EXERCISE INSTRUCTIONS -> Transcribe the data below in full, exactly.

GIVEN DATA ->
-*-

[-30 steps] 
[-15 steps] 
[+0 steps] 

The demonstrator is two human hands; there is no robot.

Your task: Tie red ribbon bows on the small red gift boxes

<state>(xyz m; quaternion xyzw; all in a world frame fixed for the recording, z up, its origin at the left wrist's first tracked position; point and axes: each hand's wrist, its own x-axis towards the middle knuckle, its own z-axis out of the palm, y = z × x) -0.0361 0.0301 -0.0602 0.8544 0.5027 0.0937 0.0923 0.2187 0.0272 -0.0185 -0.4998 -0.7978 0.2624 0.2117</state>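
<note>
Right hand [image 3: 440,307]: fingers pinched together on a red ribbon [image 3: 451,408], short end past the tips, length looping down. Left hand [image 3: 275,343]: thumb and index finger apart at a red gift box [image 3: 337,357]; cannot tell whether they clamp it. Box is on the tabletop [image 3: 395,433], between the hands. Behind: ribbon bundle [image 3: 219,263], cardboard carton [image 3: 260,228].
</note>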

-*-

SOLUTION ->
[-30 steps] 
[-15 steps] 
[+0 steps] 

The demonstrator is two human hands; there is no robot.

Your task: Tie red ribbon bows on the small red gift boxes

<state>(xyz m; quaternion xyzw; all in a world frame fixed for the recording, z up, its origin at the left wrist's first tracked position; point and axes: each hand's wrist, its own x-axis towards the middle knuckle, its own z-axis out of the palm, y = z × x) -0.0361 0.0301 -0.0602 0.8544 0.5027 0.0937 0.0923 0.2187 0.0272 -0.0185 -0.4998 -0.7978 0.2624 0.2117</state>
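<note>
Right hand [image 3: 440,307]: fingers pinched together on a red ribbon [image 3: 451,408], short end past the tips, length looping down. Left hand [image 3: 275,343]: thumb and index finger apart at a red gift box [image 3: 337,357]; cannot tell whether they clamp it. Box is on the tabletop [image 3: 395,433], between the hands. Behind: ribbon bundle [image 3: 219,263], cardboard carton [image 3: 260,228].
</note>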

This completes the answer.